C’est une grève étudiante et lycéenne qui est loin désormais. Mais pendant 20 ans elle a été appelée dans les cercles dirigeants des partis de droite (RPR et UDF à l’époque, LR et UDI aujourd’hui) le «syndrome Devaquet» (le ministre chargé de la réforme des Universités, sous tutelle du ministre de l’Education, Monory). Le souvenir d’une défaite politique cuisante pour un gouvernement Chirac-Pasqua qui pensait dérouler tout un programme de reculs sociaux, de libéralisation des services publics. Une lutte unissant plus d’un million d’étudiants et de lycéens, se dotant de formes d’organisations démocratiques jamais mises en place à cette échelle. Un mouvement, enfin, qui va ouvrir une période de remobilisation à gauche, faire renouer des pans entiers du mouvement ouvrier avec la lutte, mais ne va pas contrecarrer la dérive à droite du PS et du PCF.
L’espoir déçu
Après la victoire de Mitterrand à la présidentielle de 1981, le gouvernement PS-PCF a soulevé un immense espoir : on amènerait la «démocratie dans les usines» comme l’avaient proclamé les dirigeants socialistes le 10 mai 81. Des têtes devaient tomber, des nationalisations allaient pleuvoir. Mais en 1986, le bilan est mauvais. Toutes les mesures avaient été vidées de leur contenu, aucune n’avait fait plus que faire peur au patronat et à la droite. La retraite à 60 ans ? Remplacée par la possibilité de partir à 60 ans sans modification de l’âge légal. Les nationalisations ? Toujours avec d’immenses compensations pour les groupes capitalistes et jamais avec la démocratie à l’intérieur des entreprises avec des les lois Auroux qui pèsent peu face à un patronat qui justifiait avec la mauvaise conjoncture économique mondiale son opposition à toute concession aux travailleurs. Et même, dès mars 1983, il y a le «tournant de la rigueur» avec une politique de gel des salaires et de reculs sociaux. Le 1er ministre Fabius symbolise cet ancrage définitif du PS dans l’économie de marché. Dans les faits, c’est terrible. Non seulement la politique par la relance de la consommation n’a rien donné, ne touchant pas aux profits des capitalistes, mais le terrain idéologique est occupé par la droite, le PCF refusant de s’opposer au gouvernement. Pire encore, les trahisons de Mitterrand et de la gauche ouvrent la voie à un nouveau danger : le Front National qui émerge et obtient près de 11% aux élections européennes de 1984.
Le réveil étudiant
La droite revient au gouvernement aux élections de mars 1986 (durant lesquelles le FN obtient 35 députés), Mitterrand reste président. La jeunesse s’est politiée autour du refus du racisme, avec une grande aspiration à l’égalité, à la fraternité et à la tolérance. Si une grande majorité des jeunes n’est pas satisfaite de Mitterrand et se méfie du PS, elle n’adhère pas au discours de la droite et sa volonté de restaurer la compétition et l’écrasement de l’autre comme projet de société.

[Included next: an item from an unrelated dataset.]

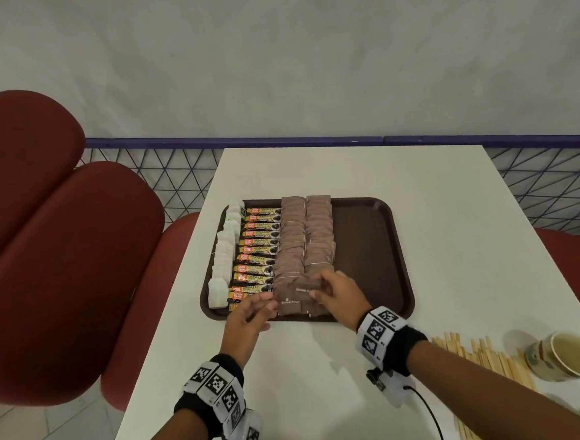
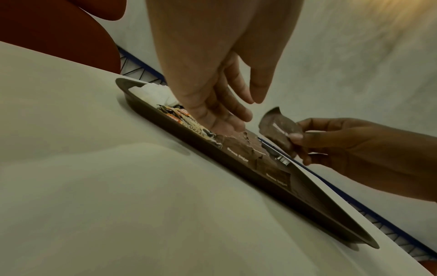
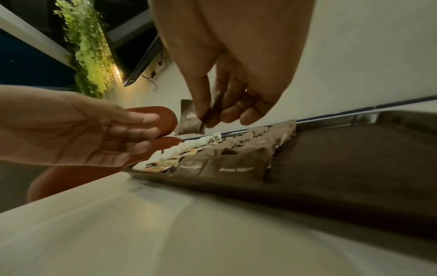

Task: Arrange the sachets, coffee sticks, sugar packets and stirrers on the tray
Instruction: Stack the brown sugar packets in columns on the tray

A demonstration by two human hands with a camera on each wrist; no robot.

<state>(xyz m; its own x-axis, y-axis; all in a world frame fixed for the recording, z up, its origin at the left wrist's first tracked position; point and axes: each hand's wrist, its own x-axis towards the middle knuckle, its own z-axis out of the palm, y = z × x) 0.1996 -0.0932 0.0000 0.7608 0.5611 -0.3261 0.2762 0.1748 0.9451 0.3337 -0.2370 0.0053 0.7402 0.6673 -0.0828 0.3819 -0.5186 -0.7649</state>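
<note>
**Last brown sugar packet going into the near end of the rows**

Right hand (image 1: 338, 293) pinches one brown sugar packet (image 1: 306, 289) between thumb and fingertips, held just above the near end of the two brown sugar rows (image 1: 304, 243). Grip is on the packet's edge, probably so it can be laid flat, overlapping the ones behind it.

Left hand (image 1: 250, 317) is loose, fingers relaxed and holding nothing, fingertips at the near-left corner of the sugar rows by the tray's front rim. Likely steadying or squaring the front packets; contact cannot be told for sure.

Tray (image 1: 369, 248) sits mid-desk (image 1: 419, 228). Columns run left to right: white sachets (image 1: 224, 255), coffee sticks (image 1: 258, 253), then the sugar. Packets are shingled front to back so each column stays narrow. The right part of the tray is bare, probably kept for the wooden stirrers (image 1: 480, 354), which lie on the desk at the right beside a cup (image 1: 562, 355).

Judgement: sugar nearly done, stirrers not yet started.
</note>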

La politique de Mitterrand n’ayant pas touché au fond des choses, la droite pense qu’elle n’aura aucun mal à restaurer la situation d’avant 1981. Elle envisage donc une loi qui permettrait d’accentuer l’autonomie en faisant chercher des financements non publics, et de restaurer la possibilité d’une sélection à l’entrée de l’Université, de libéraliser fortement le montant des frais d’inscription. Le but : réserver les principaux financements aux universités prestigieuses, compenser les faiblesses budgétaires en tapant dans la poche des étudiants, permettre aux universités n’ayant pas assez de ressources de limiter le nombre d’étudiants. La sélection par l’argent et par un examen d’entrée est à l’opposé des aspirations des jeunes des années 80. La loi est complétée par une réforme des lycées qui vise notamment à supprimer le Bac économie et les Bacs technologiques.
Le torrent de la jeunesse
Dans un premier temps, les réactions sont molles. Parmi les syndicats ouvriers, seule la CGT se refuse à discuter du projet de loi. La Fédération de l’Éducation Nationale (FEN), alors syndicat ultra majoritaire dans l’Éducation et dirigé par le PS, s’insurge contre le fait que le projet soit « imposé » sans réelle « concertation », c’est tout. Le PCF critique mais se veut «constructif», et l’Unef-SE qui lui est liée, développe une orientation de contre-propositions sans réellement pousser à la mobilisation.
Les deux syndicats étudiants (Unef-Solidarité Etudiante, et Unef-Indépendante et Démocratique) sont dans une médiocre stratégie de faire reculer sur certains points, et de s’appuyer sur la guéguerre parlementaire. Aucun ne sent la disponibilité de la jeunesse à lutter. Pourtant, des sections locales, surtout de l’Unef-ID, parlent dès l’été de préparer la grève et la rentrée de 1986 voit des mobilisations sporadiques de jeunes, lycéens ou étudiants. A la rentrée universitaire, une grève n’est pas encore défendue partout, mais «ça monte». Sous la pression du mouvement, les stratégies inefficaces des deux Unef sont peu à peu balayées car la première caractéristique du mouvement de 1986, ce sont les Assemblées générales (AG). Il va y en avoir beaucoup, partout, même dans les lycées. Ces AG vont discuter du projet de loi mais aussi du mouvement, de sa tactique, de ses formes et aboutir à une manière de faire qui peut sembler lointaine aujourd’hui : le contrôle des dirigeants par l’élection (et la révocabilité) d’un comité de grève.
La grève
Début novembre, la grève est à l’ordre du jour partout. Des comités de mobilisation se sont créés, les AG grossissent. Les appels à une grève nationale, initiés par quelques AG, sont relayés partout. Et parce que la réforme touche directement les lycéens qui pensent aller à la fac, la contagion vers les lycées est rapide. Le chômage, désormais durable et de masse, incite beaucoup de lycéens à imaginer leur avenir comme passant par la fac. Alors si celle-ci sélectionne et devient inabordable avec des frais d’inscription démultipliés… La direction de l’Unef-ID va être débordée. Elle tente une dernière fois d’appeler à la négociation dans une tribune des élus étudiants, dans Le Monde, mais dans les AG, la position majoritaire est le retrait. Les États généraux étudiants de l’Unef-ID, appelés pour le week-end du 22-23 novembre, mettront en minorité la direction, se transformeront en États généraux de la lutte appelant clairement à la grève pour le 27 novembre. La dynamique était enclenchée, elle ne s’arrêtera plus.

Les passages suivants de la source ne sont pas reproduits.